BRIEF: Copy each line below holding "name".

COLLECTED DATA:
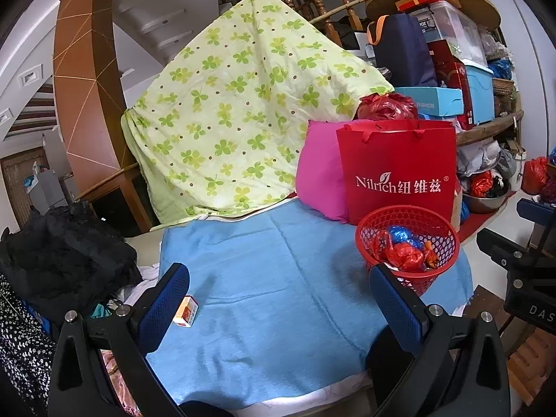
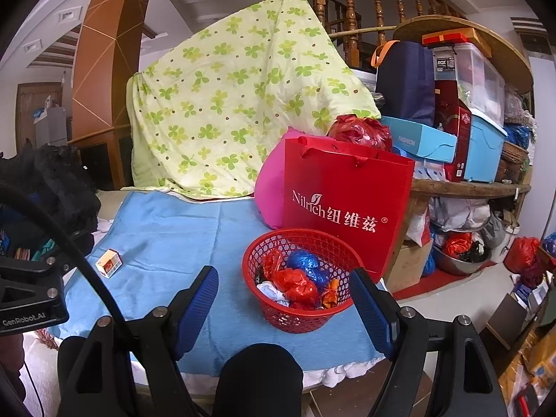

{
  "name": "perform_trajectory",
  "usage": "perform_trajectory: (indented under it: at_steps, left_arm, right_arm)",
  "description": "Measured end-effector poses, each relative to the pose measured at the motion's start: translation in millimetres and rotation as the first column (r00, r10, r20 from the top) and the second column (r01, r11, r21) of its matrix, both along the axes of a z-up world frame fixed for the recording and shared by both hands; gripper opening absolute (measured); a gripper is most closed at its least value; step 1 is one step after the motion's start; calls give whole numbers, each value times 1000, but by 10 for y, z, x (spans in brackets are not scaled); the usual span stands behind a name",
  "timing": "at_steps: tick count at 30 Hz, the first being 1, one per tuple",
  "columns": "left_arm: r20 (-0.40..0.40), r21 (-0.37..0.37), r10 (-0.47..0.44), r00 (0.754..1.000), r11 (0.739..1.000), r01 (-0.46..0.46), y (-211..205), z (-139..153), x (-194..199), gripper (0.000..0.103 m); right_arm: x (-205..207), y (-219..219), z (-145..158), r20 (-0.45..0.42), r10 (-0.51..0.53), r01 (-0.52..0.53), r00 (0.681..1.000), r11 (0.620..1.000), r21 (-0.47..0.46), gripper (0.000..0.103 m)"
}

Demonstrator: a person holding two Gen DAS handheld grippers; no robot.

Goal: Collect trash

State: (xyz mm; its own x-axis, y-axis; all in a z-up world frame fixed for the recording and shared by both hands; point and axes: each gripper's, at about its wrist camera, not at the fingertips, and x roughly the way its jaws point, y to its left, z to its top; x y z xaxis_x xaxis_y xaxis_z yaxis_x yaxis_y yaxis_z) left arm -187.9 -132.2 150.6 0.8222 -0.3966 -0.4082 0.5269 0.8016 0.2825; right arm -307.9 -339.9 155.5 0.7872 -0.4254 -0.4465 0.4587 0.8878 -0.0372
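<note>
Right now both grippers, left [image 1: 278, 295] and right [image 2: 285, 299], hover with fingers released; the red basket [image 2: 299, 316] holds crumpled bags, the small box [image 2: 108, 262] at ten o'clock.

Red plastic mesh basket [image 2: 299, 278] upright on blue cloth, just before red paper bag; holds crumpled red, blue, orange and white wrappers [image 2: 295, 283]. Small orange-and-white box [image 2: 108, 263] lying flat on same cloth, well apart, toward left edge.

small box [image 1: 186, 311] partly behind a pad, its print perhaps too small to read, basket [image 1: 438, 279] base hidden
</note>
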Motion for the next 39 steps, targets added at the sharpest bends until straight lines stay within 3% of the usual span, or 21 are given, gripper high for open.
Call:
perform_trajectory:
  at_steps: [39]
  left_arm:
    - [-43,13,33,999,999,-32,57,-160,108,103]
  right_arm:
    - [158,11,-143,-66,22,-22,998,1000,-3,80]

PROBLEM SOLUTION:
  "name": "perform_trajectory",
  "description": "Measured end-effector poses, each relative to the pose measured at the motion's start: translation in millimetres and rotation as the first column (r00, r10, r20 from the top) and the second column (r01, r11, r21) of its matrix, both along the axes of a z-up world frame fixed for the recording and shared by both hands; gripper opening absolute (measured); a gripper is most closed at its least value; step 1 is one step after the motion's start; calls give whole numbers, each value times 1000, but by 10 for y, z, x (spans in brackets are not scaled); the usual span stands behind a name",

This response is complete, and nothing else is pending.